O secretário de Comércio dos Estados Unidos, Carlos Gutierrez, disse que o fortalecimento das relações comerciais Brasil-EUA será o ponto de partida para a Área de Livre Comércio das Américas. Gutierrez admitiu que o comércio entre os dois países hoje é menor do que o seu potencial. "Se pegarmos esses US$ 39 bilhões das transações entre os dois países, o nosso comércio bilateral com o Brasil é inferior ao comércio com o Chile, com a Argentina e muito inferior ao comércio com o México, que, por estar na porta ao lado, acaba levando vantagem", comparou o secretário de Comércio em entrevista apresentada no programa Conta Corrente, da Globo News. "Mas nós podemos fazer mais."Gutierrez disse que a visita dele ao Brasil foi uma forma de dar andamento ao diálogo comercial iniciado entre os presidentes do Brasil e dos Estados Unidos.

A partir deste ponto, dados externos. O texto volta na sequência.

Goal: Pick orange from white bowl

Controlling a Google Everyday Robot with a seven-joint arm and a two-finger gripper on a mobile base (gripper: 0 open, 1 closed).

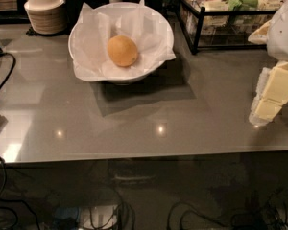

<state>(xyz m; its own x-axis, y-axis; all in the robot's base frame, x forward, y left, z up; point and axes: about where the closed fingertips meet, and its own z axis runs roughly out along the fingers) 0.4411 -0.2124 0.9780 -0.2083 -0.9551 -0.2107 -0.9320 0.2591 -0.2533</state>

Entre os temas discutidos com o ministro Luiz Fernando Furlan (Desenvolvimento, Indústria e Comércio Exterior), foram abordados a proteção à propriedade intelectual e como tornar mais eficiente a entrada e saída de produtos pela alfândega com a unificação de padrões alfandegários. "Outra coisa muito importante é promover um aumento de exportações do Brasil para os Estados Unidos e dos Estados Unidos para o Brasil", frisou o secretário norte-americano.AlcaO representante de comércio falou em retomar as negociações para criação da Alca (Área de Livre Comércio das Américas). "Como você sabe, Brasil e Estados Unidos dividem a presidência das discussões da Alca. Nós acreditamos que esta é uma excelente oportunidade de promover o crescimento nas Américas", ponderou Gutierrez. "O que nós não pudemos fazer no ano passado espero que, fortalecendo nossos laços, possamos alcançar, chegar perto disso", prosseguiu. Apesar dos contratempos nas negociações até agora, ele demonstrou certo otimismo: "Nós chegaremos perto do dia em que a América vai se tornar uma área de livre comércio capaz de competir com outras regiões do mundo e criar mais empregos para a população."